While Venafi claims that the majority of sites it surveyed are still at risk from Heartbleed, the Qualys-sponsored SSL Pulse site currently reports that only 0.3 percent of sites are currently at risk from Heartbleed.

A year after Heartbleed first made headlines, it is still an issue, because old vulnerabilities never truly die.

The simple reality of Heartbleed’s risk today is the same as that of any other known vulnerability for which an organization has not yet patched. Hewlett-Packard’s 2015 Cyber Risk report found that 44 percent of breaches could be attributed to patched vulnerabilities that are between two and four years old. Simply put, patching is hard, but when it comes to big issues like Heartbleed, organizations have, in fact, done a lot of patching.

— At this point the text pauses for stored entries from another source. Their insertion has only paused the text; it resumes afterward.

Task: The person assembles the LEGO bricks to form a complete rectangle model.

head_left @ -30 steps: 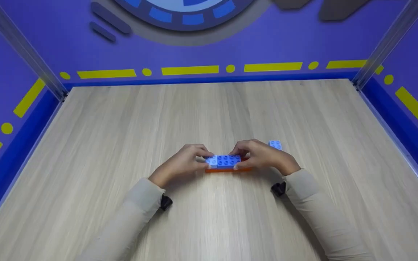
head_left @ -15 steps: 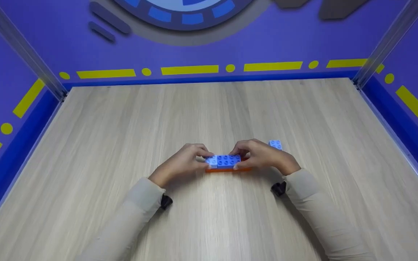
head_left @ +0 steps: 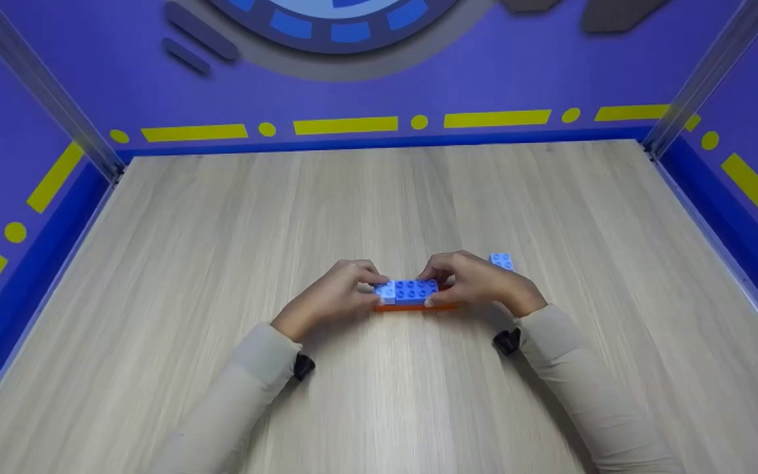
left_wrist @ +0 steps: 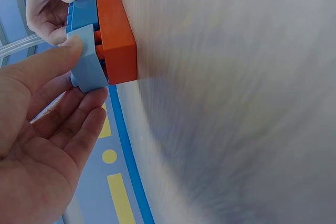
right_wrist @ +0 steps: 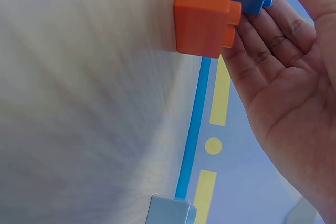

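Observation:
My left hand (head_left: 337, 293) pinches a light blue toy brick (head_left: 385, 291) between thumb and fingers. Beside it sits a darker blue brick (head_left: 412, 291), with the thumb and fingers of my right hand (head_left: 474, 280) on its two long sides. Both bricks are over a long orange brick (head_left: 402, 307) lying on the table. In the left wrist view, the light blue brick (left_wrist: 89, 59) is tilted, and orange studs show in a gap beneath it. Bare studs also stick up at the right end of the orange brick (right_wrist: 202, 14) in the right wrist view.
Just beyond my right hand, another light blue brick (head_left: 501, 261) stands on the wooden table (head_left: 287, 217), partly hidden by the hand. Blue-purple panels (head_left: 353, 99) with yellow markings enclose the table's back and sides.

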Demonstrator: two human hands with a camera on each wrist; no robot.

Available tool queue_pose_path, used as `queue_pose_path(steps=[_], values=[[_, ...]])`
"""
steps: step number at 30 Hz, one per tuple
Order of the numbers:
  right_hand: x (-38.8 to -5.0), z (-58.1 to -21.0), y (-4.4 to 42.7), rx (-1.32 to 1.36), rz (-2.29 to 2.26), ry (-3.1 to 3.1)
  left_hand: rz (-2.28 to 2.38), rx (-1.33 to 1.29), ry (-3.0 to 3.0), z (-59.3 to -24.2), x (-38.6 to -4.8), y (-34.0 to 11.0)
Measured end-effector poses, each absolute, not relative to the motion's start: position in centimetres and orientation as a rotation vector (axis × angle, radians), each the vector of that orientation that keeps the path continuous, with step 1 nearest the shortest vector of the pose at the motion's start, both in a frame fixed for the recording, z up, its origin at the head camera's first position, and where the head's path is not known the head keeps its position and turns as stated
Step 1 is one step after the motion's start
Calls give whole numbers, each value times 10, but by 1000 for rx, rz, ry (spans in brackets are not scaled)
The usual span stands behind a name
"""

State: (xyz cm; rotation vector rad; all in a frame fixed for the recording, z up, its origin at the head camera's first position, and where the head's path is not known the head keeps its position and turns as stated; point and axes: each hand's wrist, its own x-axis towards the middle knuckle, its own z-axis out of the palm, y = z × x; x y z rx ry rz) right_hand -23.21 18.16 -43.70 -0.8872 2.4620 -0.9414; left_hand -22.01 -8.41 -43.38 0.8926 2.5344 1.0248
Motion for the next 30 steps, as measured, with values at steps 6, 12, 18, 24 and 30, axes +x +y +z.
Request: queue_pose_path(steps=[6,12,18,24,30], values=[[-233,-436,182,-884,-930,2463,1018,878,2545,-434,-219,-83],[-233,-435,182,-887,-933,2461,1036,854,2544,-435,-217,-82],[-233,-436,182,-887,-925,2468,1069,841,2538,-437,-217,-82],[-232,-436,181,-899,-919,2471,1096,801,2530,-438,-218,-82],[-232,-435,181,-921,-931,2475,1136,759,2512,-440,-220,-82]])
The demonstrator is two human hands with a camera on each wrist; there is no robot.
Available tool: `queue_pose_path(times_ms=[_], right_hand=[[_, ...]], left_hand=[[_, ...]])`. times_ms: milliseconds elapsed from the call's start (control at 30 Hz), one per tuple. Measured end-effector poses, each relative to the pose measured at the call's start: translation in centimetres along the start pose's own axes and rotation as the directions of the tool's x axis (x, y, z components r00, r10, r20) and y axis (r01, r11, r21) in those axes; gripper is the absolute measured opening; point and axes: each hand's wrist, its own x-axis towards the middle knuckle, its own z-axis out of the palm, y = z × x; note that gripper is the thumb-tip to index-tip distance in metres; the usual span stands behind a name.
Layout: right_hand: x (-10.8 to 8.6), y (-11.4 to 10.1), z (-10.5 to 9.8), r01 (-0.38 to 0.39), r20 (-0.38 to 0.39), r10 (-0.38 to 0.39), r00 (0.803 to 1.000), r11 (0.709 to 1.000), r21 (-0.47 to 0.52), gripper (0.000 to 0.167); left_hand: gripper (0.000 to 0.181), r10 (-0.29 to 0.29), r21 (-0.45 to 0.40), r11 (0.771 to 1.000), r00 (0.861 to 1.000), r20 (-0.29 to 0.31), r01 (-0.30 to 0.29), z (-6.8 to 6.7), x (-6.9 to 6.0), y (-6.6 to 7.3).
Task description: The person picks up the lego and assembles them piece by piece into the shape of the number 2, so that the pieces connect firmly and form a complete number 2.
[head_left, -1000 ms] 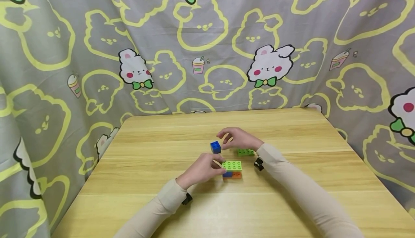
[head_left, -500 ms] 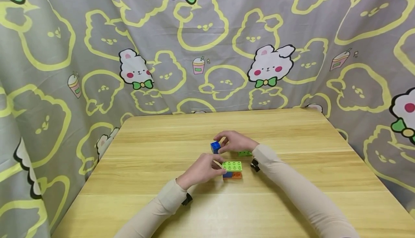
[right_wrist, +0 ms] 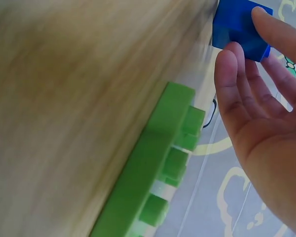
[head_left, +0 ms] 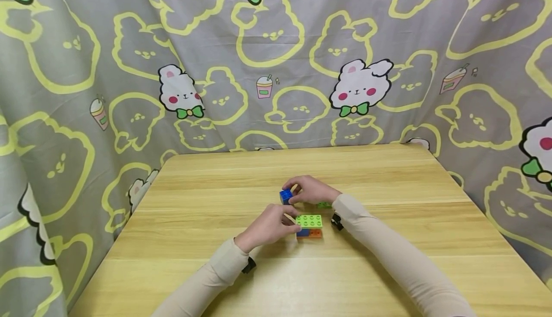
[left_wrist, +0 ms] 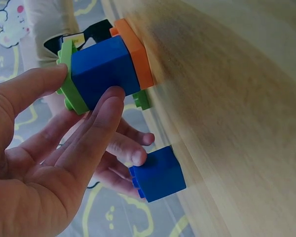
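Right grip [head_left: 309, 191] clamped on a loose blue block [head_left: 285, 197], thumb and fingertips against its sides, and that block stands upright with its studs on top! It sits beyond the stack [left_wrist: 106, 71] and a little to the left of it, low at the tabletop [head_left: 207, 187], though whether its base touches the wood, I can't quite tell. Over to the left grip [head_left: 266, 225], and it's curled round the left end of that stack: one tip at the edge of the light green plate [head_left: 309, 221], another pressed flat to the blue face underneath. What a sandwich, folks: light green on top, a second blue block [head_left: 303, 232] in the middle under the left half, an orange plate [head_left: 316, 233] at the bottom, its right-hand studs bare beneath the overhanging green. And look just below the right wrist: a darker green brick [right_wrist: 155, 143] lies on the tabletop, studs up, near the right grip but apart from it, partly hidden from the head view by the hand. Beige sleeves [head_left: 392, 245] run in from the near edge on both arms, and a black device [head_left: 248, 264] shows at the left wrist. Backdrop: grey curtain [head_left: 297, 15], yellow outlined animals, white bunny heads in green bows.
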Motion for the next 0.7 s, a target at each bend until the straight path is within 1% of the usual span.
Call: queue_pose_path(times_ms=[200,500,700], right_hand=[[0.08,0.18,0.09,-0.011,-0.021,0.011,1.000,1.000,-0.004,0.035],[-0.09,0.60,-0.10,-0.031,-0.063,0.032,0.998,0.999,0.026,0.034],[-0.25,0.77,-0.34,-0.057,-0.072,0.059,0.996,0.998,0.029,0.034]], left_hand=[[0.029,-0.001,0.000,1.000,1.000,-0.005,0.001,0.02,0.02,-0.04],[0.029,-0.001,-0.011,1.000,1.000,-0.006,0.001,0.10,0.05,0.00],[0.030,0.001,-0.010,1.000,1.000,-0.006,-0.001,0.15,0.02,0.00]])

Heartbleed was not the worst vulnerability in history, but it was noteworthy because of the hype and hysteria that it created. It triggered a global update of OpenSSL servers, desktops and mobile apps around the world and it did leave most of the world’s Internet population at risk of exploitation for a period of time.

In the year since Heartbleed, there is more scrutiny than ever on OpenSSL and critical infrastructure overall, and that’s a good thing.  Ignorance is not bliss and it’s not security, either. Only by remaining vigilant can security ever be attained.